- [What the task asks]:
Whenever a line in the material below includes "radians", copy that line.

- [Data segment]:
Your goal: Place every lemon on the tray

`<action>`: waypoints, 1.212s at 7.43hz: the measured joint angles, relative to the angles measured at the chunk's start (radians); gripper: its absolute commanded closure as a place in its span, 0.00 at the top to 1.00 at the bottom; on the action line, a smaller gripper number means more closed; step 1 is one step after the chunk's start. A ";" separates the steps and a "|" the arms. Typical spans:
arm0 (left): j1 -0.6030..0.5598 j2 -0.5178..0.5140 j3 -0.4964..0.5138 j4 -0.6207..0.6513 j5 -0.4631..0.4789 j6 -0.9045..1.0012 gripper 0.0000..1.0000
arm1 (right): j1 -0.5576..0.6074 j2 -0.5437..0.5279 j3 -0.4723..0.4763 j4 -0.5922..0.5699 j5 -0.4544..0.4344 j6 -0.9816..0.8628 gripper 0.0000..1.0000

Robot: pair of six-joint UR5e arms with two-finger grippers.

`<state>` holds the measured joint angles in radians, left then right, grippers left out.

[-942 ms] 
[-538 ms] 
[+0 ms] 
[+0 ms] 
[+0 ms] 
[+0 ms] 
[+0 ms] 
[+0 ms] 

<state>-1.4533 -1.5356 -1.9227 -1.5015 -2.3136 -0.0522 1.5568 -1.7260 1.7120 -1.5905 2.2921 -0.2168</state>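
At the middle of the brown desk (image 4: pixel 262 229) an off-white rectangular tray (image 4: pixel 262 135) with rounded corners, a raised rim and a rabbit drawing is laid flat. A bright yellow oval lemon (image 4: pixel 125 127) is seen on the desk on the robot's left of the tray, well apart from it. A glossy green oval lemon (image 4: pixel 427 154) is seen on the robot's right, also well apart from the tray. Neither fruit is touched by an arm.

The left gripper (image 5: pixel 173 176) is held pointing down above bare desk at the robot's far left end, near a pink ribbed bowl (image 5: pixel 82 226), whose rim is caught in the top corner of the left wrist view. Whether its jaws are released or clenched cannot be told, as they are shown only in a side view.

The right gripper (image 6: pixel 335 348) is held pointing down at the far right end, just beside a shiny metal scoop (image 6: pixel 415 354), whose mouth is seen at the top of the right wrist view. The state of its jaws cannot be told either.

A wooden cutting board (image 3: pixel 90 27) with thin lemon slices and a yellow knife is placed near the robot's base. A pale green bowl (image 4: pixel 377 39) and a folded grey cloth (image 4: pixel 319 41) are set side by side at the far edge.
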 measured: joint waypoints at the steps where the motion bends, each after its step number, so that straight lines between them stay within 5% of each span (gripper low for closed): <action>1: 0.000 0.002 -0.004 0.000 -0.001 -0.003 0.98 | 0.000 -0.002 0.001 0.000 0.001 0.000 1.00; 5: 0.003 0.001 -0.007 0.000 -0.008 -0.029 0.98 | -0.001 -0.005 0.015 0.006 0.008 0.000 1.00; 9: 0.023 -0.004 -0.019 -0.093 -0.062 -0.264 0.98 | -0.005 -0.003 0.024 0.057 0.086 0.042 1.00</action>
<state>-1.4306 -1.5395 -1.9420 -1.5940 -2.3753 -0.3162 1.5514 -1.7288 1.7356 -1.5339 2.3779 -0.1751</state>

- [Exercise output]:
`<action>`: waypoints, 1.212s at 7.43hz: the measured joint angles, relative to the angles measured at the chunk's start (radians); gripper: its absolute commanded closure as a place in its span, 0.00 at the top to 1.00 at the bottom; on the action line, a smaller gripper number means more closed; step 1 is one step after the chunk's start. A ";" separates the steps and a "|" the arms. Typical spans:
`<state>` holds the measured joint angles in radians, left then right, grippers left out.

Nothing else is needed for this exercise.